> [WORK TASK]
Look below for the line containing "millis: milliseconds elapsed"; from there through the line containing "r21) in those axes", both lines included, please set down each line exactly and nothing else.

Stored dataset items
-- Opening Marker --

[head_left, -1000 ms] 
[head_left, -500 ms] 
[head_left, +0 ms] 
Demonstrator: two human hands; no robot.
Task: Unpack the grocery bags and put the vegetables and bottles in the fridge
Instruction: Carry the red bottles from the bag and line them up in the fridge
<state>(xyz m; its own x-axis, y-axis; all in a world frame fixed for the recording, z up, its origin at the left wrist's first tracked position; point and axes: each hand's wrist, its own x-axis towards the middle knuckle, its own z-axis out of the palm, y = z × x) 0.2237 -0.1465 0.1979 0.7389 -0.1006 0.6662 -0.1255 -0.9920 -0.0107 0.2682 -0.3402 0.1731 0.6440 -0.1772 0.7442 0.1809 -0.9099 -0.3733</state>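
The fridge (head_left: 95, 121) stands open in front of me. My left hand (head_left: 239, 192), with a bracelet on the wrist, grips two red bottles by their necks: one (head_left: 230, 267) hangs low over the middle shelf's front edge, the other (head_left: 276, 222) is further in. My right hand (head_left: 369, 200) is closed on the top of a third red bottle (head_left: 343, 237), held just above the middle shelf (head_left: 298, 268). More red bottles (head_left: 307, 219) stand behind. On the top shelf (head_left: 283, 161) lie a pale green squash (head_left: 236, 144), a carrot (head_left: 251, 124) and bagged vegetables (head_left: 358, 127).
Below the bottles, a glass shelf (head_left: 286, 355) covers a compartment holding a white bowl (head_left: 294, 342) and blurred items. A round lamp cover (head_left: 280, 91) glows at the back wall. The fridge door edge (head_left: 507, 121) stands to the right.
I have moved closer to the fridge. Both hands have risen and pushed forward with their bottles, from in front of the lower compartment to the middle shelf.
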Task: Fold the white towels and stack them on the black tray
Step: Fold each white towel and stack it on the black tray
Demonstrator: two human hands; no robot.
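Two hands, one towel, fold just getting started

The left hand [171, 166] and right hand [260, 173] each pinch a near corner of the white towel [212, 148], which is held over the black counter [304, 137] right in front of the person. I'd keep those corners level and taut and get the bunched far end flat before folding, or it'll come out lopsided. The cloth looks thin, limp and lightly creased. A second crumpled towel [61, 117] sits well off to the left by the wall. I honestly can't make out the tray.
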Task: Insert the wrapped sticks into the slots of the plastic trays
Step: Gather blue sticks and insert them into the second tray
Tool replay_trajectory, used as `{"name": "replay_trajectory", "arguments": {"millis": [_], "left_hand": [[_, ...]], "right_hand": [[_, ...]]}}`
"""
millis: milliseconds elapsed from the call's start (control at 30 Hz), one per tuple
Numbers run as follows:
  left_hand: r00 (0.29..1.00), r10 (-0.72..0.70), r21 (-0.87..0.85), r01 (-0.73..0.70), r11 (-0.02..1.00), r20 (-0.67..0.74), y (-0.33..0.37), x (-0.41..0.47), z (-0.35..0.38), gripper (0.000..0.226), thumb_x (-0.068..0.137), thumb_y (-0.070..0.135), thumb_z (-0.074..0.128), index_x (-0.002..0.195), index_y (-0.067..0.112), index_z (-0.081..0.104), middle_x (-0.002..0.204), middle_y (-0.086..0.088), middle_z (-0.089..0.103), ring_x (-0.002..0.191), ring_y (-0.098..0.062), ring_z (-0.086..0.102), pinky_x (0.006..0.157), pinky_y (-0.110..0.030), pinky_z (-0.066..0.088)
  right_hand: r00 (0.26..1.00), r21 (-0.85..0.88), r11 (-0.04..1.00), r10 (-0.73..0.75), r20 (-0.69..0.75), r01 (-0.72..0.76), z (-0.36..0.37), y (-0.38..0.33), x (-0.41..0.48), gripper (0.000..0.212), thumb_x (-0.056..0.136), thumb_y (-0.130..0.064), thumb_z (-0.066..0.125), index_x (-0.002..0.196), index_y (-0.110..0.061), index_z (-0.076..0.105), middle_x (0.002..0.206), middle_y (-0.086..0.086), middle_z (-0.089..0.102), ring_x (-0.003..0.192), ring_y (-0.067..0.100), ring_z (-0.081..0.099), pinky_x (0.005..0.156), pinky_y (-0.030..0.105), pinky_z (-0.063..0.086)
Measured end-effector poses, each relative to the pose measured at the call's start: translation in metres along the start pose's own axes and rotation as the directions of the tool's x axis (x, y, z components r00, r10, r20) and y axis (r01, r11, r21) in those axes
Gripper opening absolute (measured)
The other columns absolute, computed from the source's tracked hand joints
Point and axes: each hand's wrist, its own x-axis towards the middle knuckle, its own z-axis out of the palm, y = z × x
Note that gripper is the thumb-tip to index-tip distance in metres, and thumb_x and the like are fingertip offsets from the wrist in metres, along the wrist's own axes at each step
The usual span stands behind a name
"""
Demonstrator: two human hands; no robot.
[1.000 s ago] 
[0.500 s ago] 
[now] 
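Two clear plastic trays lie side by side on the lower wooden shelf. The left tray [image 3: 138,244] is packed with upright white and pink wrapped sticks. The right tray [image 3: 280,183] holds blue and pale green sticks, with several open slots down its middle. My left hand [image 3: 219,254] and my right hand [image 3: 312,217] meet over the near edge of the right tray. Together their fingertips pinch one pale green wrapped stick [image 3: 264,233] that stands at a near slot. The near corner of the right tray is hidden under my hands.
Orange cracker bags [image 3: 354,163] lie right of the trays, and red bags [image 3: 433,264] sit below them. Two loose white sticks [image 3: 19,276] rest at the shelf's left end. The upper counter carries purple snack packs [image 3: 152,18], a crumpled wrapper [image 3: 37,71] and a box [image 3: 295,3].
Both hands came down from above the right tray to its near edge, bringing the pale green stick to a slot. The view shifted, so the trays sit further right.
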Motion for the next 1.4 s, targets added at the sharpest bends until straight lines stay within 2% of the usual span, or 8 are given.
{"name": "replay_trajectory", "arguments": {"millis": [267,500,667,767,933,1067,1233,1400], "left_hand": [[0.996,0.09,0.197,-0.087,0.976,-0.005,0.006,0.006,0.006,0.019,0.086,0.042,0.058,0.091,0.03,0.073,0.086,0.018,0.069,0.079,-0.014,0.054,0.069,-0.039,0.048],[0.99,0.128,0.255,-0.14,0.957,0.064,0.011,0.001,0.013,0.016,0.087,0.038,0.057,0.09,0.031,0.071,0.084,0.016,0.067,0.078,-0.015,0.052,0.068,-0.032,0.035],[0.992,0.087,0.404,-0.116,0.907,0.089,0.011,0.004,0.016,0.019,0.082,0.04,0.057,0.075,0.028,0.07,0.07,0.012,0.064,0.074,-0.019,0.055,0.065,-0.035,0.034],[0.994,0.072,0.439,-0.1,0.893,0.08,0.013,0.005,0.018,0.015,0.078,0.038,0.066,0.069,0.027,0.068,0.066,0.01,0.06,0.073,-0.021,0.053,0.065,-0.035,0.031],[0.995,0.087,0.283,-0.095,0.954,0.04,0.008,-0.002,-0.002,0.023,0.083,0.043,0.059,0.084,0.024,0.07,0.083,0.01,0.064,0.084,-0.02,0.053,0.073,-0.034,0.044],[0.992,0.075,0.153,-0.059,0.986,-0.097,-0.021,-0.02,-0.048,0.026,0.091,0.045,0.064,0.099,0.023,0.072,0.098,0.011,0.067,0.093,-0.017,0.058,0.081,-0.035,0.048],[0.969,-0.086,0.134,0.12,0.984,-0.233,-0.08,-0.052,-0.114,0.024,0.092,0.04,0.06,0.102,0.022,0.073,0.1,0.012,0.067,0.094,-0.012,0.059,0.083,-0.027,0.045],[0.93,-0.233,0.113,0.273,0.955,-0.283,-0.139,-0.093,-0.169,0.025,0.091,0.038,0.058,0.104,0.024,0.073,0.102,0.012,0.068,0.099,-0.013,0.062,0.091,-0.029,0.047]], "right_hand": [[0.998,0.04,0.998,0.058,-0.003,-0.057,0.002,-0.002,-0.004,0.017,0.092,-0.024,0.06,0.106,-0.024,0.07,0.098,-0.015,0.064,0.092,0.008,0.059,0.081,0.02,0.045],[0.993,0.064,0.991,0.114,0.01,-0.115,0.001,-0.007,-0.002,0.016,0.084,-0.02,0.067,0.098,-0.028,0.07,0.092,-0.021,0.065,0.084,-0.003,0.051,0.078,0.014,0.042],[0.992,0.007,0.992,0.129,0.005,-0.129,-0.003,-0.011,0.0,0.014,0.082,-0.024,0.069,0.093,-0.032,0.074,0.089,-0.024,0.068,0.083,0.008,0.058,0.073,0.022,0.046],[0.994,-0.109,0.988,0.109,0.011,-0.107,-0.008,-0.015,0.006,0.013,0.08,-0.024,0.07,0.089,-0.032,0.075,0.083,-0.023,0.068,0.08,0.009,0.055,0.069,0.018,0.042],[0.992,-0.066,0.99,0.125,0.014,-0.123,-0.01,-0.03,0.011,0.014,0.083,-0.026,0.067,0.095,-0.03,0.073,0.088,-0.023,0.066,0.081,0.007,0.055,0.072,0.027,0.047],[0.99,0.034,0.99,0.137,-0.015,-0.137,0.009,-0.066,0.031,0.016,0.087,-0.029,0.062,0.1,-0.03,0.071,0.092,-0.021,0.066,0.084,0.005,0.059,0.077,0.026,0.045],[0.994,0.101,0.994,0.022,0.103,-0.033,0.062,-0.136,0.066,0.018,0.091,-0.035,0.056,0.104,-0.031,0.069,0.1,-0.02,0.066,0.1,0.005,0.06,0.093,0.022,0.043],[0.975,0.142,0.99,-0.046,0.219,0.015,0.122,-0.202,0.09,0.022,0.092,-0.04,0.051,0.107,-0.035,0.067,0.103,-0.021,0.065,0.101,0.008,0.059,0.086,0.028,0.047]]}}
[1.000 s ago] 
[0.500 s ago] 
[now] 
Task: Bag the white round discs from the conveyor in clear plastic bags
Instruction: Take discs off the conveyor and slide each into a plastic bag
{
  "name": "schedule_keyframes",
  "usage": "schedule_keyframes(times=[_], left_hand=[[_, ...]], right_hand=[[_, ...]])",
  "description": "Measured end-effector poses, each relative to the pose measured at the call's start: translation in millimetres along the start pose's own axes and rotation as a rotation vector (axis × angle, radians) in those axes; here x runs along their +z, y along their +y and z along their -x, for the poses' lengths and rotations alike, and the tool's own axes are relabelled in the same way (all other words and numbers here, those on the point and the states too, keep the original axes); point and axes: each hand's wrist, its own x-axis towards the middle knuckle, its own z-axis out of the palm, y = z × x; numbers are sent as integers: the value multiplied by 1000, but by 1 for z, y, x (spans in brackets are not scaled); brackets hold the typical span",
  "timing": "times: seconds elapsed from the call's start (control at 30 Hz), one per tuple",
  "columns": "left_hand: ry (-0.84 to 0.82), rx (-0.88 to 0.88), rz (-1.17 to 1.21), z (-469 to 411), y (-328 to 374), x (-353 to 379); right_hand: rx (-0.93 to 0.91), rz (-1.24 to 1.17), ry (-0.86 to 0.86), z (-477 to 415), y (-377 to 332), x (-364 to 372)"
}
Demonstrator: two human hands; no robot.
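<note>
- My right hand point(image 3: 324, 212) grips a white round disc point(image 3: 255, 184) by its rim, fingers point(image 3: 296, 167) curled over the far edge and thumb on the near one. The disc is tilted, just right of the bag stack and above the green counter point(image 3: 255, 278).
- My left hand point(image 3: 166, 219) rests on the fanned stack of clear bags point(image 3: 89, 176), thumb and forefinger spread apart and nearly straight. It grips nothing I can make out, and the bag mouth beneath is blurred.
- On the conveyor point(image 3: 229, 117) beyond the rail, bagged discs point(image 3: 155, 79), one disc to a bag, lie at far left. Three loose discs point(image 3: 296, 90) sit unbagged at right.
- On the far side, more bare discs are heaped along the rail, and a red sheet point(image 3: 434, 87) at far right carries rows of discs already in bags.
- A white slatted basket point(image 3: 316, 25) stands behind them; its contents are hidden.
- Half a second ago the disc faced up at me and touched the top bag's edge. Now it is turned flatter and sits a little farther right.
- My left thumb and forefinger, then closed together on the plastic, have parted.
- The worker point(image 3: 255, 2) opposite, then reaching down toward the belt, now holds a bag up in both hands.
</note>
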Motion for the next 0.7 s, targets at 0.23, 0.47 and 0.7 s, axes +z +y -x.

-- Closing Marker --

> [THE COMPLETED TASK]
millis: milliseconds elapsed from the call's start (control at 30 Hz), one per tuple
Numbers run as follows:
  left_hand: r00 (0.29..1.00), r10 (-0.72..0.70), r21 (-0.87..0.85), r01 (-0.73..0.70), r11 (-0.02..1.00), r20 (-0.67..0.74), y (-0.33..0.37), x (-0.41..0.47), z (-0.35..0.38), gripper (0.000..0.226), thumb_x (-0.068..0.137), thumb_y (-0.070..0.135), thumb_z (-0.074..0.128), index_x (-0.002..0.195), index_y (-0.067..0.112), index_z (-0.081..0.104), middle_x (-0.002..0.204), middle_y (-0.086..0.088), middle_z (-0.089..0.103), ring_x (-0.002..0.191), ring_y (-0.098..0.062), ring_z (-0.086..0.102), pinky_x (0.006..0.157), pinky_y (-0.110..0.030), pinky_z (-0.066..0.088)
  right_hand: r00 (0.26..1.00), r21 (-0.85..0.88), r11 (-0.04..1.00), r10 (-0.73..0.75), r20 (-0.69..0.75), r01 (-0.72..0.76), z (-0.36..0.37), y (-0.38..0.33), x (-0.41..0.48), gripper (0.000..0.212), thumb_x (-0.056..0.136), thumb_y (-0.130..0.064), thumb_z (-0.066..0.125), index_x (-0.002..0.196), index_y (-0.110..0.061), index_z (-0.076..0.105), middle_x (0.002..0.206), middle_y (-0.086..0.086), middle_z (-0.089..0.102), ring_x (-0.003..0.192), ring_y (-0.067..0.100), ring_z (-0.081..0.099), pinky_x (0.005..0.156), pinky_y (-0.030..0.105), pinky_z (-0.063..0.086)
Measured end-effector poses, each relative to the pose measured at the call's start: translation in metres along the start pose's own axes and rotation as the directions of the tool's x axis (x, y, z components r00, r10, r20) and y axis (r01, r11, r21) in those axes

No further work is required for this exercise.